La lección de Vinney, sacerdote de Ars, sobre la entrega a una parroquia grandes dosis de humildad, firme creencia y dulzura en el trato
Cualquier cura que toma en serio la fe y el amor sabe que tiene que ir cuesta arriba, pero también que esa entrega dará siempre fruto abundante. Y eso es lo que me encuentro al releer la biografía de Trochu sobre el Cura de Ars.
El primero de mis asombros me viene por los vecinos del pueblo, que todos los días veían, antes de rayar el alba, a su cura, con una linterna, pasar de la casa parroquial a la iglesia. Luego se encaminaba al presbiterio, y allí se ponía de rodillas.

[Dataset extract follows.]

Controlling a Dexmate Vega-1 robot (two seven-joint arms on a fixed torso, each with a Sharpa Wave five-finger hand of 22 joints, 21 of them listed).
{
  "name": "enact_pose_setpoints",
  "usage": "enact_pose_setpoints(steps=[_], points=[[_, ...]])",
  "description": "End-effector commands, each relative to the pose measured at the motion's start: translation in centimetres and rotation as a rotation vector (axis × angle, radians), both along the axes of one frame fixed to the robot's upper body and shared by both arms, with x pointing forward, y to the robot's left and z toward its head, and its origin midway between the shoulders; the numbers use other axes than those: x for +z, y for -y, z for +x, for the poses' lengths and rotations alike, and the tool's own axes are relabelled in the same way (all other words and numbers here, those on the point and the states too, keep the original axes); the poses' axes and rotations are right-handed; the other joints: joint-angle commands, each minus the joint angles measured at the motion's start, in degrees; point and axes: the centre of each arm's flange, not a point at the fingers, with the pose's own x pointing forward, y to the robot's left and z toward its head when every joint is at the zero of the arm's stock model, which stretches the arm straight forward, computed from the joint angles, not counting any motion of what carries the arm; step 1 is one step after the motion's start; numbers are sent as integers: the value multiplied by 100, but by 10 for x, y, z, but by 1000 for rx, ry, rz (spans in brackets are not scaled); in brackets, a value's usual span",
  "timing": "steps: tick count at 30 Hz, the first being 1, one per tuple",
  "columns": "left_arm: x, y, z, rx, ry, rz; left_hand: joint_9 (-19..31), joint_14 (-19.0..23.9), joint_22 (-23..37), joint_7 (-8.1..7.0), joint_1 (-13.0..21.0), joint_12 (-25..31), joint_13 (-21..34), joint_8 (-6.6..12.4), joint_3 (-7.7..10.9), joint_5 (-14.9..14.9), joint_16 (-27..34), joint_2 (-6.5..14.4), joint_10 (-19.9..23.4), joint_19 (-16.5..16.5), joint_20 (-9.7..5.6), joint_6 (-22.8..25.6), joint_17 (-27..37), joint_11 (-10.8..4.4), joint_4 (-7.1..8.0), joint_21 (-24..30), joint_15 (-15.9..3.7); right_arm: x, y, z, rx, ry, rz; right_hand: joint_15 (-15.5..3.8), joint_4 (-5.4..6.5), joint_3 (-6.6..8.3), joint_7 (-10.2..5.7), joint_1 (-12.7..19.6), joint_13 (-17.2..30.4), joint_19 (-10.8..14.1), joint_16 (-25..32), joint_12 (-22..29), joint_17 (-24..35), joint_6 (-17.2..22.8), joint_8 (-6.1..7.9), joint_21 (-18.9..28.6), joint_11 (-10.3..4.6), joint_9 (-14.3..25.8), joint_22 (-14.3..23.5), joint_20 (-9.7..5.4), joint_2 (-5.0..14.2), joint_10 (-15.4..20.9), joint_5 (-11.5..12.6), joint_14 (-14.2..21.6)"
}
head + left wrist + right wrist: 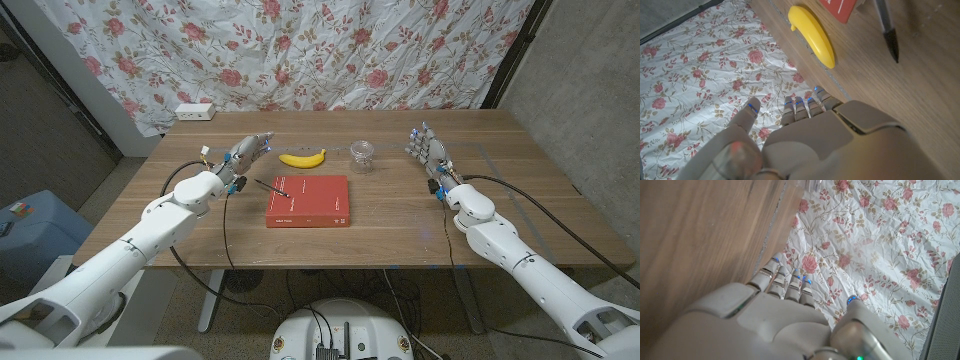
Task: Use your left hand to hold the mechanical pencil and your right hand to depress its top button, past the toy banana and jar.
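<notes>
Pencil (271, 187), seemingly propped on the red book (308, 201), could be knocked aside by the empty, spread left hand (247, 153); right hand (425, 145) likewise unladen.

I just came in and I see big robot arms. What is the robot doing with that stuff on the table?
Nothing is being held yet. The left hand is open near the mechanical pencil, which lies partly on the red book. The right hand waits open at the other side of the table. A toy banana and a small clear jar sit beyond the book. The pencil's button has not been pressed.
</notes>
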Motion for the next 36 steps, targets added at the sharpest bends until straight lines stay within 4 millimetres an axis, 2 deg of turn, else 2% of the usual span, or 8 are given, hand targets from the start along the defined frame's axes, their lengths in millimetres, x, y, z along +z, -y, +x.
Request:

Fijaba sus ojos en el sagrario, y allí su corazón se expansionaba cargado de deseos, y esta era su oración en voz alta:''Dios mío, decía, concededme la conversión de mi parroquia; consiento sufrir cuanto queráis durante toda mi vida''.
La segunda historia tiene que ver con las zancadillas de sus colegas sacerdotes. Algunos no veían con buenos ojos que la gente acudiera a confesarse a Ars, y uno de ellos, llamado Borjón, se permitió escribir una carta, en la que le decía lo siguiente: - Señor Cura, cuando se sabe tan poca teología como usted, no se debe sentar uno en el confesionario.
Y el bueno de Vianney le contestó con toda la sencillez del mundo: -¡Cuantos motivos tengo para amaros! Vos sólo me habéis conocido bien. Puesto que sois tan bueno que os dignáis interesaros por mi pobre alma, ayudadme a conseguir la gracia de ser relevado en mi encargo, del que no soy digno a causa de mi ignorancia, y pueda retirarme a un rincón para llorar allí mi pobre vida.
Y a la hora del desprendimiento y de la penitencia, no había retórica, sino hechos. Desde el día de su llegada, Vianney dio su colchón a unos pobres. Durante muchas semanas bajó a tenderse por espacio de unas horas sobre unos sarmientos que había depositado en un rincón de la planta baja de la rectoral. A causa de la humedad de su casa contrajo una neuralgia facial que le hizo sufrir durante quince años; entonces en lugar de irse a su cuarto, se fue a dormir al granero. Y quien lavaba sus camisas, Catalina Lasagne, sabía de su penitencia, porque la parte izquierda de sus camisas estaba completamente deshecha y manchada de sangre.
Cuento estas pequeñas historias porque al cura de Ars los curas de hoy le tenemos que poner un sobresaliente. Pequeño de estatura, enjuto y desfigurado, de cabellos blancos, marcado por las sagradas cicatrices de la penitencia, sobresalía por su humildad.Pero creía en Dios descaradamente y nunca perdió la dulzura en el trato con sus feligreses. Y este cura de aldea, nos recuerda, que la gente no cambia por la oratoria, sino por la santidad y limpieza del corazón.